Children aged ≤ 6 years with a spherical equivalent (SE) refractive error of -6.0 D or greater in one or both eyes were included in this study. These children had their initial visit to the pediatric outpatient eye clinic at a tertiary institution between March 2015 and November 2019 and were followed for more than 3 years. If both eyes had high myopia, data from the right eye was chosen. Children with astigmatism (more than − 2.0 D) and/or other ocular diseases such as congenital cataract, glaucoma, or corneal or retinal diseases, and/or a history of ocular trauma or ocular surgery were excluded from the study. The medical records were retrospectively reviewed, and patient information was anonymized and de-identified prior to analysis. Parents of the children were asked whether they wore glasses or contact lenses to correct high myopia more than − 6.0 D. Children were classified into myopic progression group (progression of myopic refraction of ≥ 0.5 D/year) and myopic stability group (change of refraction of < 0.5 D/year). This study was approved by the Catholic University of Korea Institutional Review Board (KC16RISI0443) and adhered to the tenets of the Declaration of Helsinki. The institutional review board waived the requirement for obtaining informed consent from the participants.

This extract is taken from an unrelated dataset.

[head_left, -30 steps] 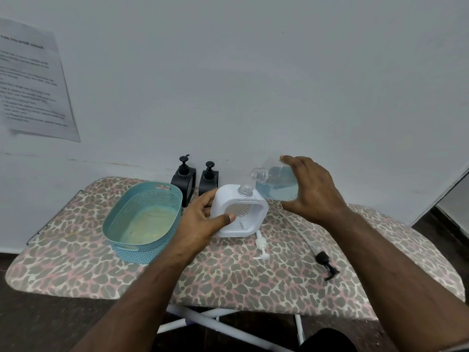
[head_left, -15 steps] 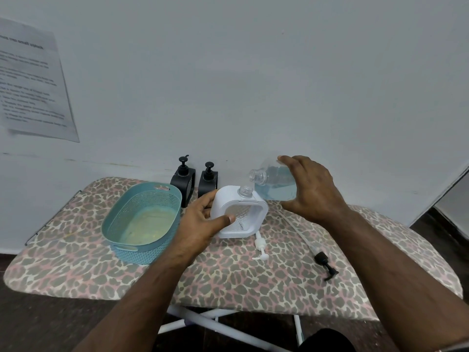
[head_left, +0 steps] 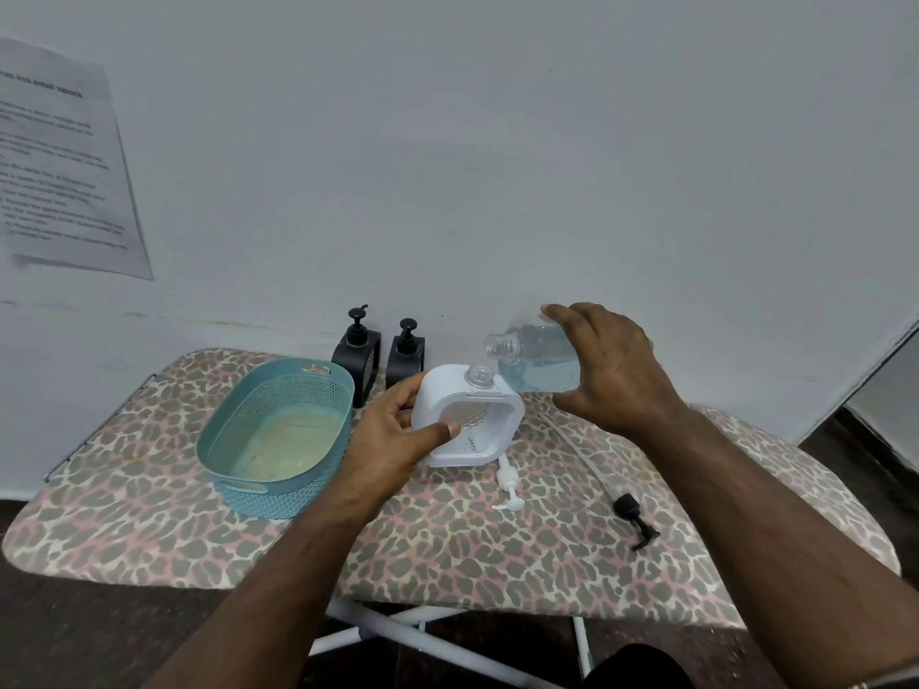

Outcome measures and statistical analysis

Refraction was measured using a Huvitz HRK-7000A® auto refractor keratometer (Coburn Technologies, South Windsor, CT, USA) after cycloplegia and calculated as SE. The cycloplegic regimen consisted of three drops of cyclopentolate hydrochloride (10 mg/mL, OcuCyclo®, Samil, Republic of Korea) administered approximately 10 min apart. Cycloplegic autorefraction measurements were performed at least 30 min after the third drop of cyclopentolate had been administered. Axial length (AL) was measured using ocular biometry (IOL Master 700; Carl Zeiss Meditec, Inc., Dublin, CA, USA). Five measurements were obtained for each eye. AL was calculated using the automated system included with the equipment. All statistical analyses were performed using the Statistical Package for the Social Sciences (SPSS) software version 18.0 (SPSS, Inc., Chicago, IL, USA). The Kolmogorov–Smirnov test was used to evaluate data distributions. The Pearson’s chi-squared test was used to analyze group differences for categorical data, and paired t-test and two-sample t-tests, were used to analyze group differences for continuous data. Multiple linear regression analysis was performed to assess the association of myopic progression with age, sex, and baseline SE, AL, and AL-to-CR ratio. Odds ratios (ORs) with 95% confidence intervals (CIs) were calculated. P-values of less than 0.05 were considered statistically significant.

Results

A total of 60 eyes of 60 children were analyzed in this study. The mean age was 55.6 ± 13.1 months, mean SE was − 8.59 ± 2.66 D, and mean AL was 25.64 ± 1.16 mm at the initial visit (Table 1). There was a trend toward less myopic progression and axial elongation during 3 years of follow-up. At the first year, the mean SE was − 9.12 ± 2.73 D, and the mean AL was 26.11 ± 1.22 mm. The annual rates of myopic progression and axial elongation were − 0.46 ± 0.72 D/year and 0.41 ± 0.24 mm/year, respectively. At the second year, the mean SE was − 9.37 ± 2.60 D, and the mean AL was 26.39 ± 1.27 mm. The annual rates of myopic progression and axial elongation were − 0.28 ± 0.56 D/year and 0.31 ± 0.21 mm/year, respectively. At the third year, the mean SE was − 9.62 ± 2.67 D, and the mean AL was 26.66 ± 1.35 mm. The annual rates of myopic progression and axial elongation were − 0.26 ± 0.59 D/year and 0.28 ± 0.16 mm/year, respectively (Table 1). The total annual rate of myopic progression and axial elongation were − 0.37 ± 0.39 D/year and 0.33 ± 0.18 mm/year, respectively.

Table 1 Demographic characteristics of the children with early-onset high myopia and changes of refractive error and ocular biometric examination.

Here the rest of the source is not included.